> Instructions for the task: Exactly as written, return all the data, leaving its pictures behind.

= = =

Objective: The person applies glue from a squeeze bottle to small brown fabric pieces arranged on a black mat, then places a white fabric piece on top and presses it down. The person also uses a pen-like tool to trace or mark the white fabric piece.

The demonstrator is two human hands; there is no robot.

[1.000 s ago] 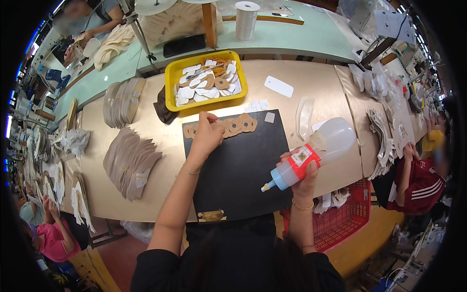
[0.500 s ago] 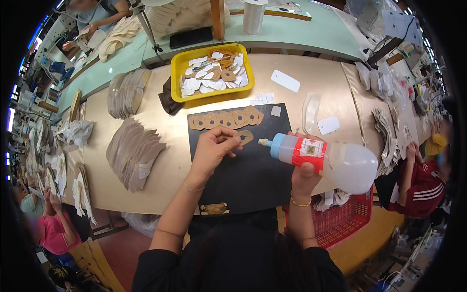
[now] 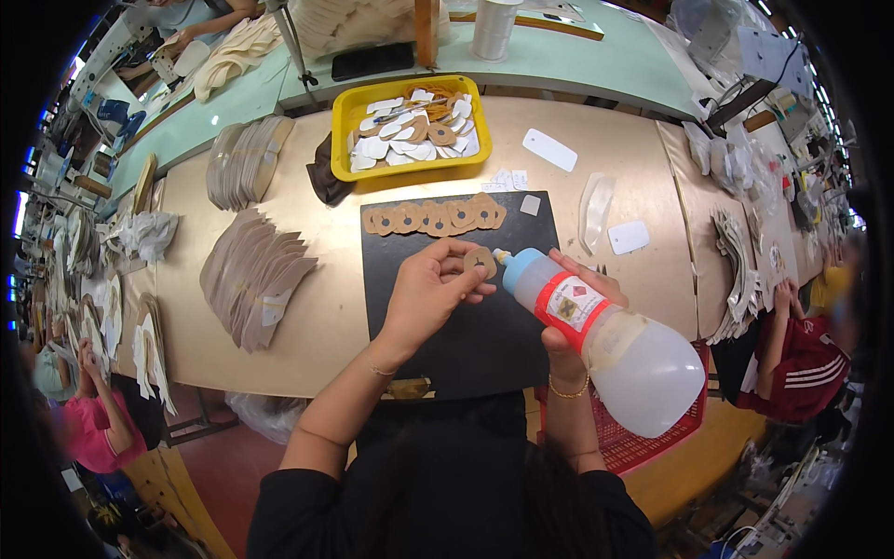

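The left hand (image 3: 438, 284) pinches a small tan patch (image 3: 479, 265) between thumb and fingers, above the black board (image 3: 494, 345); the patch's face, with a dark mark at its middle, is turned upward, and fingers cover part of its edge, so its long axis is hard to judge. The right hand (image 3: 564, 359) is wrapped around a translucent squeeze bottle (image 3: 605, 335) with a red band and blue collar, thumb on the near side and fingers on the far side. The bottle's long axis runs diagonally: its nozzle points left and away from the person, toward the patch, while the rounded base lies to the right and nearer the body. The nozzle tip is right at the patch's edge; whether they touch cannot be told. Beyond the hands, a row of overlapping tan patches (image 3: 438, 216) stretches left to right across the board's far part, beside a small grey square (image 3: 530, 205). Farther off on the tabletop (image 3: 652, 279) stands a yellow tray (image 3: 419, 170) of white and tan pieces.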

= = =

> Response to this exercise:
Objective: The person applies glue from a squeeze bottle to small brown fabric pieces arranged on a black mat, then places a white fabric piece on top and presses it down. The person also uses a pen-like tool to trace or mark the white fabric piece.

The demonstrator is two human hands; there is no robot.

[1.000 s ago] 
[0.500 s ago] 
[now] 

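The left hand (image 3: 438, 284) pinches a small tan patch (image 3: 479, 265) between thumb and fingers, above the black board (image 3: 494, 345); the patch's face, with a dark mark at its middle, is turned upward, and fingers cover part of its edge, so its long axis is hard to judge. The right hand (image 3: 564, 359) is wrapped around a translucent squeeze bottle (image 3: 605, 335) with a red band and blue collar, thumb on the near side and fingers on the far side. The bottle's long axis runs diagonally: its nozzle points left and away from the person, toward the patch, while the rounded base lies to the right and nearer the body. The nozzle tip is right at the patch's edge; whether they touch cannot be told. Beyond the hands, a row of overlapping tan patches (image 3: 438, 216) stretches left to right across the board's far part, beside a small grey square (image 3: 530, 205). Farther off on the tabletop (image 3: 652, 279) stands a yellow tray (image 3: 419, 170) of white and tan pieces.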

The response is now done.